Sólo meditando y levitando se puede rayar en la perfección de lo que el domingo hizo a un toro difícil y peligroso, el primero de los suyos, que se rajaba a cada pase y que, para no desplomarse, necesitaba primores de arquitectura taurina tan sabios, tan delicados, tan hermosos y tan firmes como los del Palais de Eugenia de Montijo en Biarritz. Un emperador para una emperatriz.
¿Quién, de niño, no ha jugado a rayuela? De lo que en ese juego se trata es de que el jugador no pise raya, pero el artista, el guerrero y el héroe, como María Zambrano explicó a Rogelio Blanco mientras paseaban por una playa, quiere, puede y debe pisarla. José Tomás, toreando cómo y dónde torea, así lo hace, pisa las rayas del trillado casillero de los cánones, y por eso es distinto a todos, por eso crea, por eso inventa, por eso añade, por eso pone siempre el cartel de “no hay billetes” en las plazas donde levita y medita.

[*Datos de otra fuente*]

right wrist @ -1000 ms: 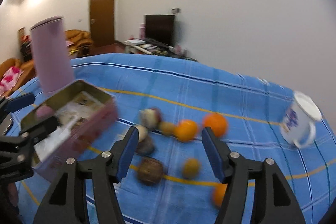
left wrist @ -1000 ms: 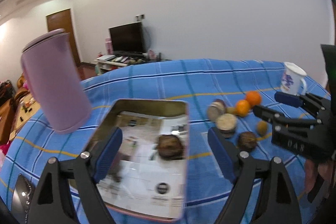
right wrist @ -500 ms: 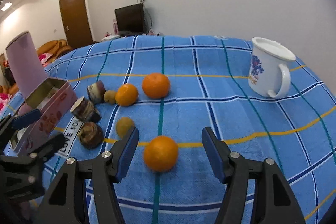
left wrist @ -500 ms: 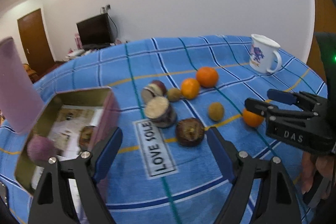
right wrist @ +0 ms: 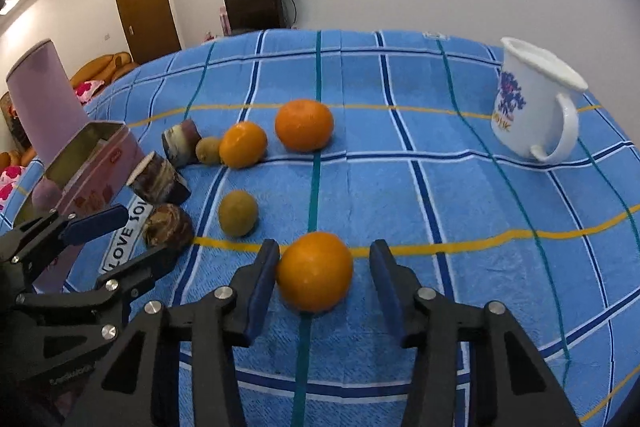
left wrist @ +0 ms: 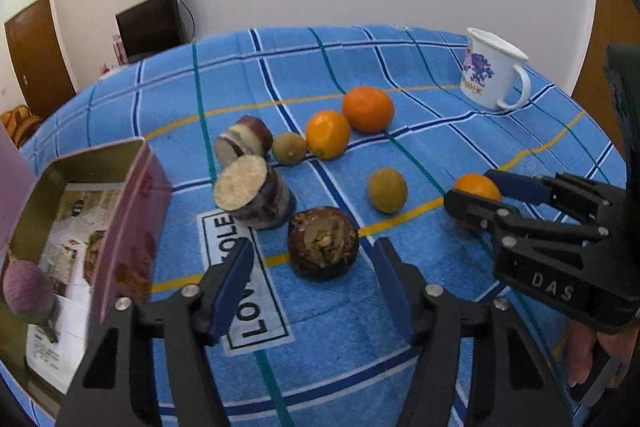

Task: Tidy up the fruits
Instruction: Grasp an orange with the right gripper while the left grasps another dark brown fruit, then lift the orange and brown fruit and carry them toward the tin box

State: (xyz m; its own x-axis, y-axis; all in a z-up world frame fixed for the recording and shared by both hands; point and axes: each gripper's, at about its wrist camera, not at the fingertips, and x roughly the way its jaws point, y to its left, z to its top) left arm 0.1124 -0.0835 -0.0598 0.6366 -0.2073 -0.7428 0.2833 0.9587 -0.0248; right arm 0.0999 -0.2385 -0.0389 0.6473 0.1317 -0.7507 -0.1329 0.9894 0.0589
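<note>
My right gripper [right wrist: 324, 267] is open with an orange [right wrist: 314, 270] between its jaws on the blue cloth; the left pad touches or nearly touches it. It also shows in the left wrist view [left wrist: 476, 189]. My left gripper [left wrist: 314, 279] is open around a dark brown fruit [left wrist: 322, 242], not touching. A pink tin [left wrist: 120, 223] at the left holds a brown fruit and a purple one [left wrist: 26, 291]. Two more oranges [right wrist: 304, 125], two kiwis [right wrist: 237, 213] and two cut purple pieces [left wrist: 252, 197] lie behind.
A white mug [right wrist: 534, 107] stands at the right on the blue checked cloth [right wrist: 440, 187]. A tall pink canister [right wrist: 42, 99] stands behind the tin. A "LOVE SOLE" label [left wrist: 244, 287] is sewn on the cloth. A TV and door are far behind.
Both grippers moved forward and down. The right one now has the orange between its jaws; the left one has closed in on the brown fruit, away from the tin.
</note>
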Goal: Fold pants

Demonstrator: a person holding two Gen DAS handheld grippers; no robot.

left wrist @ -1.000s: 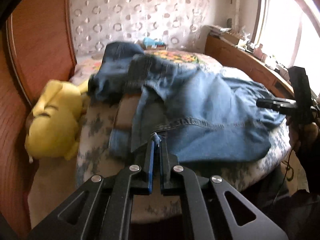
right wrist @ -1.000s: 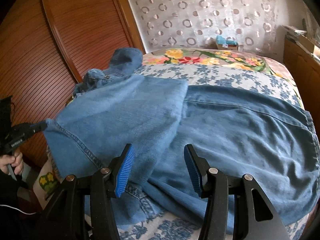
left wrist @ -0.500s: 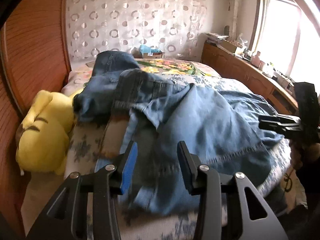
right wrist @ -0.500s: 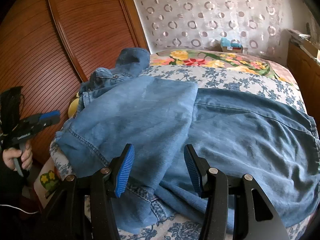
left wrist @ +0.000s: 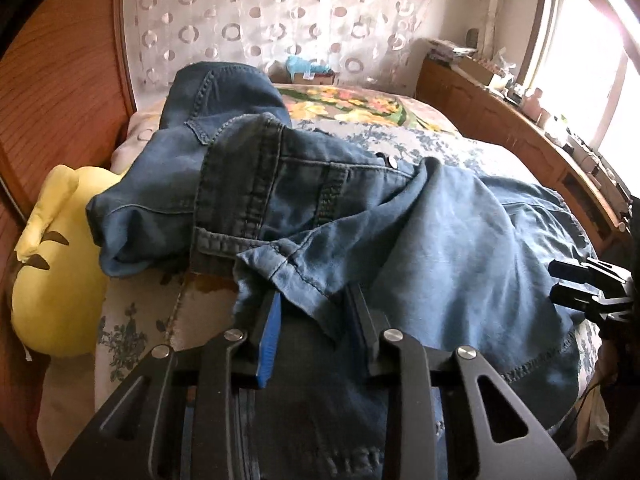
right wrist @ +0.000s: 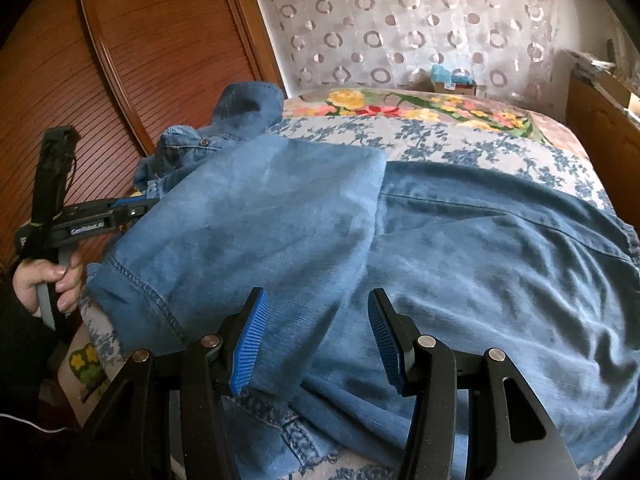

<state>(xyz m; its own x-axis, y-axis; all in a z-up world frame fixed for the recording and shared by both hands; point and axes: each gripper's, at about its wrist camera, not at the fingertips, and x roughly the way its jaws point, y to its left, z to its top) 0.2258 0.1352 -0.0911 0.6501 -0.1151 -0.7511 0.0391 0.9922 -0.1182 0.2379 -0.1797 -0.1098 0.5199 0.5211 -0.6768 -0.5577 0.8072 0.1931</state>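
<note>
We are partway into the fold: the pants (right wrist: pixel 400 248) lie spread across the bed (right wrist: pixel 460 144), one leg already doubled over the rest, the waistband bunched toward the wooden headboard (right wrist: pixel 132 60) side. Just beside the bed, on that same side, sits a yellow plush toy (left wrist: pixel 52 264). Our left gripper (left wrist: pixel 312 320) is at the hem corner nearest that toy, its jaws closing with a flap of denim drooping between them; from these views the pads do not yet seem to press the cloth. Our right gripper (right wrist: pixel 314 332) hovers over the middle of the pants at the bed's near edge, jaws apart and holding nothing. We judge the step in hand is securing the hem for another fold. Next we would need a firm pinch on that hem layer alone, not the bedspread beneath, before lifting it across.
</note>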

De él, como de Hölderlin dijo el carpintero de la casa en que vivía, puede decirse, aunque locura sea su toreo, que no está loco por lo que le falta, sino por lo que le sobra.
Injusto sería no mencionar la buena lidia que dio Mora a sus astados y la extraordinaria estocada que abrió la puerta grande a Juan Bautista. El otro domingo, en la bombonera de Bayona, había, colgado en la barandilla de la grada, un cartel que decía: “Cultura taurina. Pasión, identidad, libertad”. Cuélguenlo también en Cataluña el 25 de septiembre.